Find the word "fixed" below. Copy each line that has it.

-------- EXERCISE DATA --------

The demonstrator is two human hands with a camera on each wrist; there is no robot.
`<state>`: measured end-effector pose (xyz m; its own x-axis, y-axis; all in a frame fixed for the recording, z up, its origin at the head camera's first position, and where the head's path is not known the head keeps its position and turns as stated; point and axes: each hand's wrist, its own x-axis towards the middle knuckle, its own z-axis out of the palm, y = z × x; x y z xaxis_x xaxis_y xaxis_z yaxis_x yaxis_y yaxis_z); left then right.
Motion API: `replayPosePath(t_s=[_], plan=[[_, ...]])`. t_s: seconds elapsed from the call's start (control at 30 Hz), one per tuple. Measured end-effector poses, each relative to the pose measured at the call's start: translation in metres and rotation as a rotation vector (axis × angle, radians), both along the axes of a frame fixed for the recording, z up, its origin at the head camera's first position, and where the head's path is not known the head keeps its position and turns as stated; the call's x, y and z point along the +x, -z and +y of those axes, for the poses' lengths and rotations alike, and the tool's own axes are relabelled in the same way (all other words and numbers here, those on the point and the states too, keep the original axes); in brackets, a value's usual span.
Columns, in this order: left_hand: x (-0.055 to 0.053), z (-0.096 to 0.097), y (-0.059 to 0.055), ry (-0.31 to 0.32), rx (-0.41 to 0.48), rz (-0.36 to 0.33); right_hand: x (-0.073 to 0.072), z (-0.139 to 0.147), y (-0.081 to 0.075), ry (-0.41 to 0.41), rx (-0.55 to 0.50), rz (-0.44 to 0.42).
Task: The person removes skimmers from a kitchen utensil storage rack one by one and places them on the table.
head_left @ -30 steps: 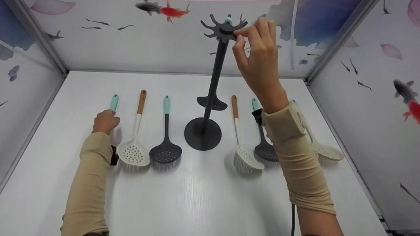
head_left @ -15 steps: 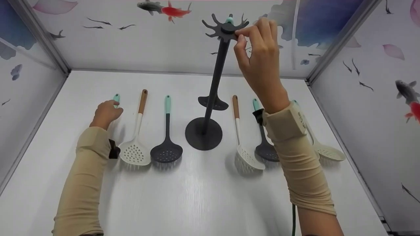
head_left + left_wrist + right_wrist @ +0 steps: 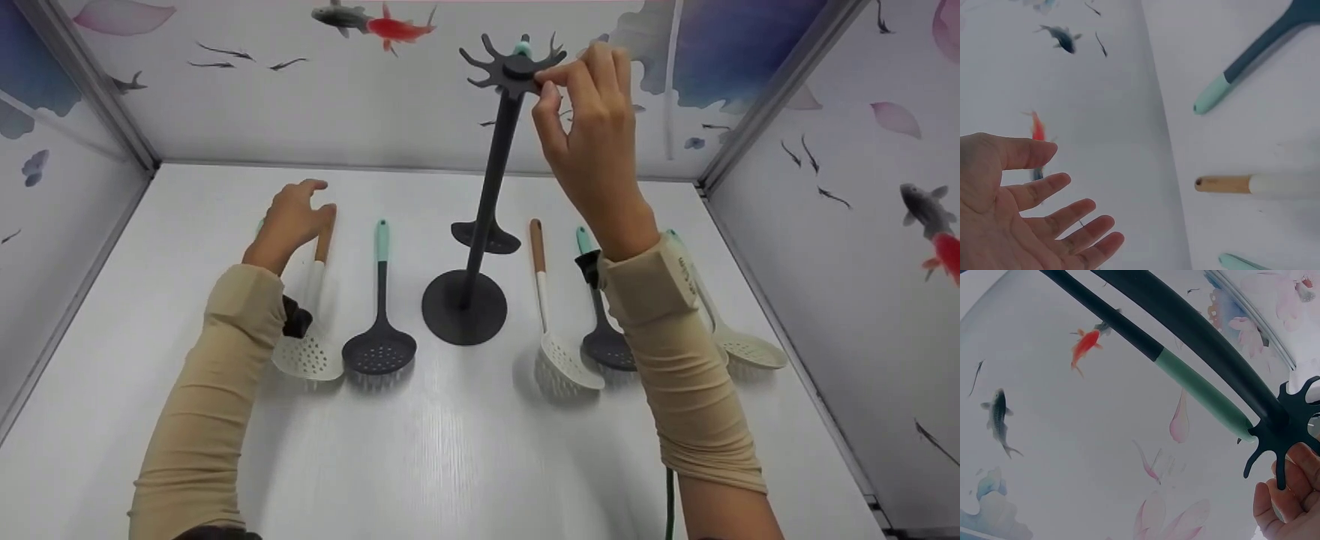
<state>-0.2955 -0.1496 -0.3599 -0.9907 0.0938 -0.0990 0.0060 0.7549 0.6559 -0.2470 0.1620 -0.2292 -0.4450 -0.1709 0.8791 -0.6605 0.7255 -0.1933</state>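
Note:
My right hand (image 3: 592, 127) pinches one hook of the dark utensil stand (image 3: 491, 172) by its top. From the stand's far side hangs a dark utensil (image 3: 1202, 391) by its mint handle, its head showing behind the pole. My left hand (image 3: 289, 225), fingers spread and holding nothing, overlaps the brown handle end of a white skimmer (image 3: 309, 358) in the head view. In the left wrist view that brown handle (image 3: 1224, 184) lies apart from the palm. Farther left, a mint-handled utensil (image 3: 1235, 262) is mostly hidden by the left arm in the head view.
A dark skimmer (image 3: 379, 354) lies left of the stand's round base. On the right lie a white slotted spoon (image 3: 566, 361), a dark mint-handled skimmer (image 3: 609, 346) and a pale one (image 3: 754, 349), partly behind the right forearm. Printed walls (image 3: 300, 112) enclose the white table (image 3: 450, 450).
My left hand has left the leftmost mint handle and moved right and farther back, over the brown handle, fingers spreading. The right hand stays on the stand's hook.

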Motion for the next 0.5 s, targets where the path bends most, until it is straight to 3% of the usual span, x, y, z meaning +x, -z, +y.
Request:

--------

EXERCISE OUTPUT:
`<state>`: measured end-effector pose (xyz m; its own x-axis, y-axis; all in a frame fixed for the recording, z up, its origin at the head camera's first position, and where the head's path is not known the head keeps its position and turns as stated; point and axes: each hand's wrist, its own x-axis towards the middle knuckle, its own z-axis out of the palm, y = z × x; x y z xaxis_x xaxis_y xaxis_z yaxis_x yaxis_y yaxis_z); left then right.
Motion API: `replayPosePath(t_s=[_], plan=[[_, ...]])`. t_s: seconds elapsed from the call's start (control at 30 Hz), one per tuple. Measured end-effector poses, each relative to the pose measured at the call's start: translation in metres and rotation as a rotation vector (axis × angle, radians), both along the axes of a frame fixed for the recording, z up, its origin at the head camera's first position, and where the head's path is not known the head keeps its position and turns as stated; the call's x, y and z point along the +x, -z and +y of those axes, for the poses' lengths and rotations alike, and the tool's own axes are relabelled in the same way (all other words and numbers here, those on the point and the states too, keep the original axes); in brackets, a value's usual span.

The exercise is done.